What vital role does BTTC play in our hip-hop scene?
Firstly, it shows the size of how big this culture is. I think it's also important because of the different corporate sponsors, which show that there is currency and viability within [SA hip-hop culture].
Things like BTTC and the SA Hip-Hop Awards are very integral to its growth and I think they also become very important in terms of livelihood. They serve as a blueprint for something called the hip-hop economy, where you've got a culture in its entirety — from the b-boys, graffiti artists, to the DJs, the skaters — all under one roof. There's currency involved in that.
This year's theme is the Freedom Charter - why?
We're looking at how far the country has come and how far we as SA youth have come. We're saying: "What is the Freedom Charter? Do kids understand and know its importance?"

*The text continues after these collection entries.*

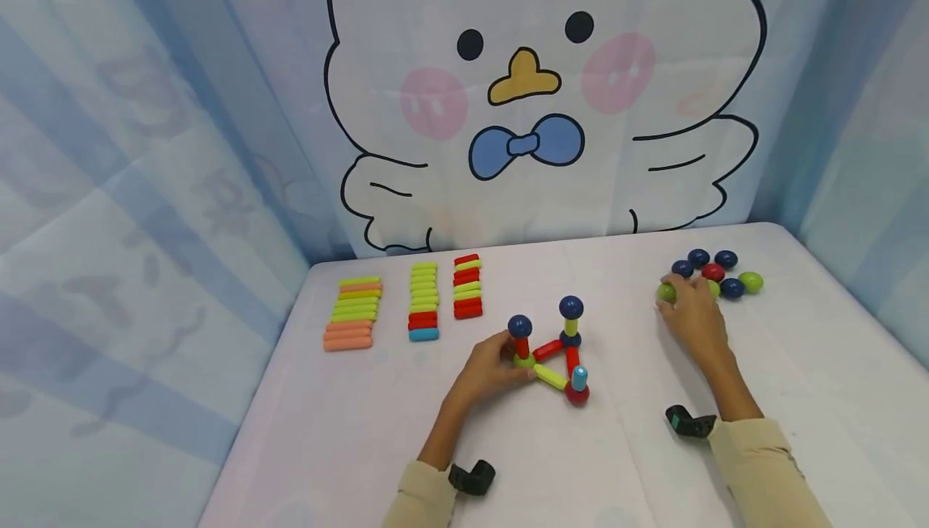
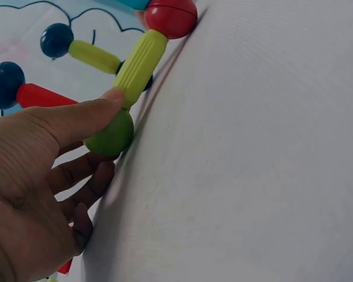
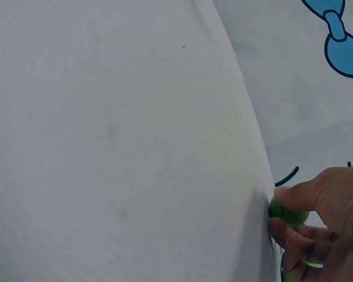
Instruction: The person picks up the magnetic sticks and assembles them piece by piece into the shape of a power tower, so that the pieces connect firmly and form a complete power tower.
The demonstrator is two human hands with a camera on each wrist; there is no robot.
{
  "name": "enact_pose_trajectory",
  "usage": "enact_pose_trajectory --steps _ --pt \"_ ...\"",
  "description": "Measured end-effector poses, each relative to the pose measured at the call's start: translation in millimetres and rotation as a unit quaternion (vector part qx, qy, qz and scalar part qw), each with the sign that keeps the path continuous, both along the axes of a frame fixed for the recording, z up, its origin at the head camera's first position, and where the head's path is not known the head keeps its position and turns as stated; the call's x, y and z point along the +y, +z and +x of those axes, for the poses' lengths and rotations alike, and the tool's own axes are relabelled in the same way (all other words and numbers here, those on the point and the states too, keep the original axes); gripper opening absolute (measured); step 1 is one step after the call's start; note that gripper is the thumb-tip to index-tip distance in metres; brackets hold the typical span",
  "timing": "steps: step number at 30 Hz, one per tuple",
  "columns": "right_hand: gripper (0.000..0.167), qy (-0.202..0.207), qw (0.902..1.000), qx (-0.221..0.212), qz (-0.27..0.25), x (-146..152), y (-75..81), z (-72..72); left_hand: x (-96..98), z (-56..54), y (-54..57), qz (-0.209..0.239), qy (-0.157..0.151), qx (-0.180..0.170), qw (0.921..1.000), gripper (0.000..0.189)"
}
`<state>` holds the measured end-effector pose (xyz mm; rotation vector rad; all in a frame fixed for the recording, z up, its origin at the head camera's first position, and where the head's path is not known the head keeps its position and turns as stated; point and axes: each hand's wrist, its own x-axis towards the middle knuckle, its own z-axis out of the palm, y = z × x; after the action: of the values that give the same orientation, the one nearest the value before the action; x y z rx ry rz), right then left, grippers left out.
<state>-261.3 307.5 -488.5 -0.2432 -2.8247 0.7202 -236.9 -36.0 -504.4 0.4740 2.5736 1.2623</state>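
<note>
On the table stands a triangular frame of magnetic rods and balls. Its base joins a green ball (image 2: 115, 135), a red ball (image 1: 576, 394) and a dark blue ball by red rods and a yellow-green rod (image 1: 551, 376). Upright rods rise from the corners, two of them topped with blue balls (image 1: 571, 307); the third is a light blue rod (image 1: 579, 377). My left hand (image 1: 492, 367) grips the green corner ball, thumb in front and fingers behind. At the far right, my right hand (image 1: 695, 320) pinches a loose green ball (image 3: 289, 212) between thumb and fingers.
Beside the right hand lie several loose balls, among them a red ball (image 1: 714, 272) and a green ball (image 1: 751, 282). Rods lie in three columns at the left: an orange and yellow column (image 1: 353, 314), a mostly green column (image 1: 424, 294) and a red and green column (image 1: 468, 286).
</note>
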Motion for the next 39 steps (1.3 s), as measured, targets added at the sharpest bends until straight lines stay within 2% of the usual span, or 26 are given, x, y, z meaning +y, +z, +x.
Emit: enact_pose_trajectory --steps 4,8,12,15,20,23,28,32,35,39 --pt "0.043 0.052 0.9984 -0.017 -0.016 -1.7 -3.5 -0.7 1.1 3.5 2.1 0.001 0.0 0.016 0.9999 0.044" --pt "0.043 0.117 0.9902 -0.026 -0.071 -8.6 -0.4 0.8 3.1 6.1 0.8 0.001 0.021 0.035 0.9992 0.042" --pt "0.046 0.184 0.9716 -0.038 -0.145 -22.4 8.4 6.7 6.3 8.3 -1.5 0.004 0.057 0.042 0.9975 0.043" --pt "0.045 0.237 0.9527 -0.032 -0.188 -36.2 17.4 12.5 8.6 9.8 -2.8 0.008 0.079 0.043 0.9959 0.043" --pt "0.04 0.316 0.9209 -0.01 -0.228 -58.7 36.2 23.5 11.7 11.7 -1.9 0.01 0.097 0.041 0.9944 0.04" --pt "0.037 0.346 0.912 0.004 -0.221 -65.7 42.5 29.2 13.5 12.5 -0.2 0.011 0.096 0.038 0.9945 0.04" --pt "0.037 0.374 0.9037 0.005 -0.208 -70.0 42.2 33.9 15.4 13.4 0.3 0.006 0.095 0.038 0.9947 0.04" --pt "0.038 0.378 0.9047 0.013 -0.196 -72.3 38.7 33.1 16.4 13.1 -0.9 -0.008 0.096 0.041 0.9945 0.04" --pt "0.038 0.374 0.9081 0.02 -0.187 -73.8 36.4 31.6 17.2 12.4 -0.7 -0.037 0.088 0.05 0.9942 0.041" --pt "0.04 0.371 0.9094 0.018 -0.187 -75.1 35.9 30.7 17.5 12.2 2.7 -0.086 0.064 0.08 0.991 0.042"
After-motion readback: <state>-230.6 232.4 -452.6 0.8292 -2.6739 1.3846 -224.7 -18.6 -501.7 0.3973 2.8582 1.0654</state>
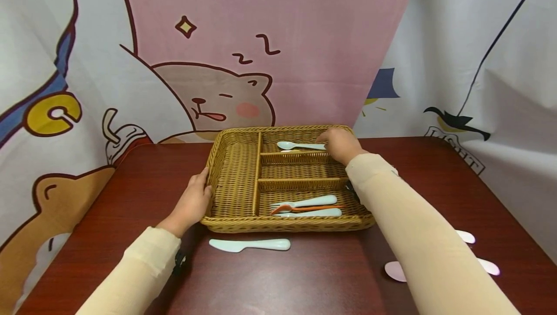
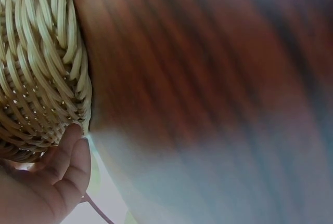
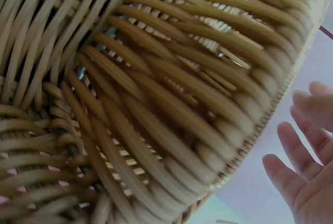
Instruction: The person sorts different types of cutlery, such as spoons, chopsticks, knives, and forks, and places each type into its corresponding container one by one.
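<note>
A woven wicker basket [image 1: 287, 224] with dividers stands on the table. My left hand [image 1: 193, 204] rests against its left side, and its fingers [image 2: 78, 164] touch the outer weave in the left wrist view. Over the back right compartment is my right hand [image 1: 342, 145], beside the handle end of a pale spoon [image 1: 300, 145]. The right wrist view shows its fingers [image 3: 283, 180] spread past the basket rim, holding nothing. In the front compartment lie a pale fork [image 1: 313, 202], an orange utensil [image 1: 304, 208] and another pale utensil [image 1: 319, 213].
A pale table knife [image 1: 250, 245] lies in front of the basket. On the table at right, pink utensils [image 1: 395, 271] and a whitish handle [image 1: 466, 236] are partly hidden by my right sleeve. A printed curtain [image 1: 330, 39] hangs behind the table.
</note>
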Tool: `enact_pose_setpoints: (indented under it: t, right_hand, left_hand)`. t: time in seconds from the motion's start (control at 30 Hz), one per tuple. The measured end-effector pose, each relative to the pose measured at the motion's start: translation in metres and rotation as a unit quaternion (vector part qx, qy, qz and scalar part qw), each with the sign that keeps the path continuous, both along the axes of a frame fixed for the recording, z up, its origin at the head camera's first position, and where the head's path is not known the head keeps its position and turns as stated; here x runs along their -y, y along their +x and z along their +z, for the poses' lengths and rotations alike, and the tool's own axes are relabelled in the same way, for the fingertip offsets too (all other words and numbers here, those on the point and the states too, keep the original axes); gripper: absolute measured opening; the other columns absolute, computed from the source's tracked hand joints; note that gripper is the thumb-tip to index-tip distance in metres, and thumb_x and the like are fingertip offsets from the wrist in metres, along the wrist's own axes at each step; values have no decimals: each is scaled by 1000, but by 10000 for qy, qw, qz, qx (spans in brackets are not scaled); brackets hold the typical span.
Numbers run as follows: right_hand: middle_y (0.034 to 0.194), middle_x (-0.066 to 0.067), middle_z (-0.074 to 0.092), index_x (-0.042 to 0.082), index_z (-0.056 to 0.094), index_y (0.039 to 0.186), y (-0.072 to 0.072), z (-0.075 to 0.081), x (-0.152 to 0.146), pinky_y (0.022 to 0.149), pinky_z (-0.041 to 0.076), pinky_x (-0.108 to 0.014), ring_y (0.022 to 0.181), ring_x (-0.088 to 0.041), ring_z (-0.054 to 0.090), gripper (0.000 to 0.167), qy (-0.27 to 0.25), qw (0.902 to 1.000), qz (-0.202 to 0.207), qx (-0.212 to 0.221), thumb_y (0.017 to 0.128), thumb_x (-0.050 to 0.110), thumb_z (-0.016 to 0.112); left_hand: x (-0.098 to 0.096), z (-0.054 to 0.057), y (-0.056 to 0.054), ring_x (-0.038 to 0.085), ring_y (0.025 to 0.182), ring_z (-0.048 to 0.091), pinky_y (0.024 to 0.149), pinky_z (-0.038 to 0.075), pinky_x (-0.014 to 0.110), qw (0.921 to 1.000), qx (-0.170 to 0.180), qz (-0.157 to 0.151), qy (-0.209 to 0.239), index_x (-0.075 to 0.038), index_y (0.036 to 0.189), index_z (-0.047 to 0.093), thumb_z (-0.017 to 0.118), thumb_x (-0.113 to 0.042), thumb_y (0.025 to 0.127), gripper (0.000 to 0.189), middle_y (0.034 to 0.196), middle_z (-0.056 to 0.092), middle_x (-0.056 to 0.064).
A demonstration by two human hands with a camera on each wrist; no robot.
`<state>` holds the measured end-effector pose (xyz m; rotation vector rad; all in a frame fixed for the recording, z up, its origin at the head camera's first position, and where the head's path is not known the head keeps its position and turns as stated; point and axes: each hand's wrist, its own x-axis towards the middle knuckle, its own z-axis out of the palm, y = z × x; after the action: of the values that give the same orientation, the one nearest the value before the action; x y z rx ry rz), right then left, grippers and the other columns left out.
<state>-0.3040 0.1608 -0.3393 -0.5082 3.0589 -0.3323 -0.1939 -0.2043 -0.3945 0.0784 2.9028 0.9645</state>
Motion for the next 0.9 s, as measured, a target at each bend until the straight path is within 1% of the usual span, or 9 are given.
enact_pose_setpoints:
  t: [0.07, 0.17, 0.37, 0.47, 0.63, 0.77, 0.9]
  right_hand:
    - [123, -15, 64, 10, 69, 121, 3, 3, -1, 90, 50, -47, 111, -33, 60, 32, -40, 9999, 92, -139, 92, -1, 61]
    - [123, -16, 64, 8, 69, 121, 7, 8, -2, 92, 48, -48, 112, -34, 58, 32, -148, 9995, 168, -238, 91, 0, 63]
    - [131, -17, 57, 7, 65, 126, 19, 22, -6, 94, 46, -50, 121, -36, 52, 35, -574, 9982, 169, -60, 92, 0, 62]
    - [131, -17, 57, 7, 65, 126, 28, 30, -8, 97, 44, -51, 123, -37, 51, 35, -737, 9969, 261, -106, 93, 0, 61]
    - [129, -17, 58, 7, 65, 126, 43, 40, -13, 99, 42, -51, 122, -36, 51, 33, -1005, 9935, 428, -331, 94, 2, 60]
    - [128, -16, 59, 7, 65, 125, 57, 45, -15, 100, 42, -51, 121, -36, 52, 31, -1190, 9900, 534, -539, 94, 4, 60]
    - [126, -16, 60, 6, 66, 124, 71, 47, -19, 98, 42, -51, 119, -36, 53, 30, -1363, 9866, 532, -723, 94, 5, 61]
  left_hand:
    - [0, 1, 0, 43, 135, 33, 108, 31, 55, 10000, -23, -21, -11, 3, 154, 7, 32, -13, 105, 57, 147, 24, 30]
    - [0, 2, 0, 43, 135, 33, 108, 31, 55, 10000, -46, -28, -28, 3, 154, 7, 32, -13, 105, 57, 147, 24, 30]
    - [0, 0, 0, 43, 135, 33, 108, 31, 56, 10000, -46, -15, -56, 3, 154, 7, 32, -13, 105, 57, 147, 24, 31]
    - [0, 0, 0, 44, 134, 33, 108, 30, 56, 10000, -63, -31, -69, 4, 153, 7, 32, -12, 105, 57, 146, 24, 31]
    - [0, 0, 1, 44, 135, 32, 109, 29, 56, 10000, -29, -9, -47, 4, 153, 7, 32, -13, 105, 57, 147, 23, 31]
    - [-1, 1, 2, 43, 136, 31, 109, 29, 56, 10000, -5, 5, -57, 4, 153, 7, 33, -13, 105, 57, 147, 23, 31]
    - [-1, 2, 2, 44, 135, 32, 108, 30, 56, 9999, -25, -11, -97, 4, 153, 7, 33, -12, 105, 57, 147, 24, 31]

"We're looking at our so-called 'freedom' ... and what the country has achieved.
"Do we need to update the Freedom Charter, do we need to shout it out, do we need to market it more?
"It's questioning this Freedom Charter and asking what role it's playing now.
How has the festival evolved in the 13 years it has been running?
Just outside of the numbers that it plays, the important thing is educating youth about what freedom is, getting them to start understanding our past and getting them to question our future and our present.
It's important to get the youth to start understanding our past and to question our future and our presentBTTC festival founder and organiser Osmic Menoe
We've evolved greatly in terms of the activities that we do. For instance, we recently took some kids to the Apartheid Museum to educate them and get them to understand what this freedom thing is.
We hear there's a South African Hip-Hop Museum in the works - tell us about that.
It's in partnership with Museum Africa and the idea is it's a space that will preserve the culture. We've seen this hip-hop culture achieve a lot of amazing things, from Back to the City to hugely successful artists like Cassper Nyovest.
"It's important for us to preserve this because we've looked at genres such as jazz and kwaito to say that at some point in time they were king, that was the music of the day that was being consumed.
"But 30 or 40 years down the line, you've got kids that don't even know anything about these genres.
"We felt it was important to preserve and to capture, so that our kids' kids can understand what was happening before they came.
• BTTC is taking place at Mary Fitzgerald Square, Newtown, Johannesburg, on April 27. Tickets, R150-R600, from Webtickets.